# Prompt:
Only the pictures are dropped. Restate each line below word for word.
[Data extract — start]
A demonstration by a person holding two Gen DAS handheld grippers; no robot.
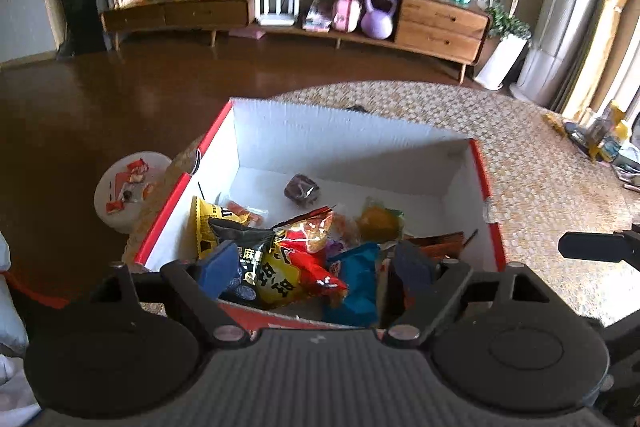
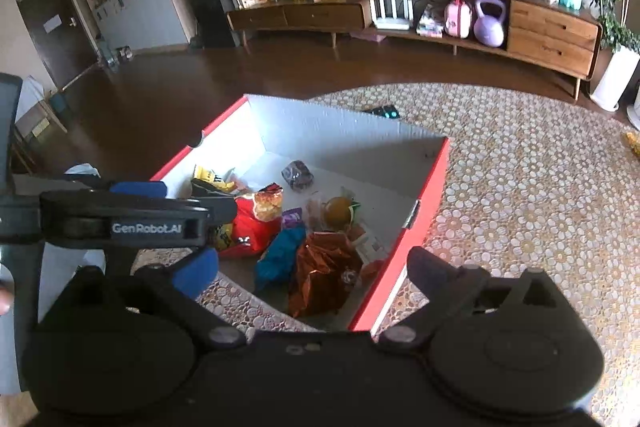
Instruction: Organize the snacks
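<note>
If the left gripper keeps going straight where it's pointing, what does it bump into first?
Probably the snack pile in the box: the left gripper, jaws open and empty, aims at the red-and-yellow snack bag. Depth is hard to judge.

Red box (image 1: 486,187), white inside, stood open-topped on patterned mat. Snacks lay loose on its floor, crowded toward near end. Red-and-yellow crisp bag (image 1: 304,259) sprawled on top, black packet (image 1: 244,247) and yellow packet (image 1: 204,223) beside it at left wall. Blue packet (image 1: 356,283) lay crumpled right of crisp bag; copper foil bag (image 2: 324,275) just beside that. Orange-coloured packet (image 1: 378,221) sat behind. Small dark wrapped piece (image 1: 302,190) lay alone, farther back.
</note>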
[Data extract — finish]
# Exercise answer:
A demonstration by a person holding two Gen DAS handheld grippers; no robot.
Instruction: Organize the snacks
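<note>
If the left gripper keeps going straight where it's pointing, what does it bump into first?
Probably the snack pile in the box: the left gripper, jaws open and empty, aims at the red-and-yellow snack bag. Depth is hard to judge.

Red box (image 1: 486,187), white inside, stood open-topped on patterned mat. Snacks lay loose on its floor, crowded toward near end. Red-and-yellow crisp bag (image 1: 304,259) sprawled on top, black packet (image 1: 244,247) and yellow packet (image 1: 204,223) beside it at left wall. Blue packet (image 1: 356,283) lay crumpled right of crisp bag; copper foil bag (image 2: 324,275) just beside that. Orange-coloured packet (image 1: 378,221) sat behind. Small dark wrapped piece (image 1: 302,190) lay alone, farther back.
</note>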

Nothing further is needed for the exercise.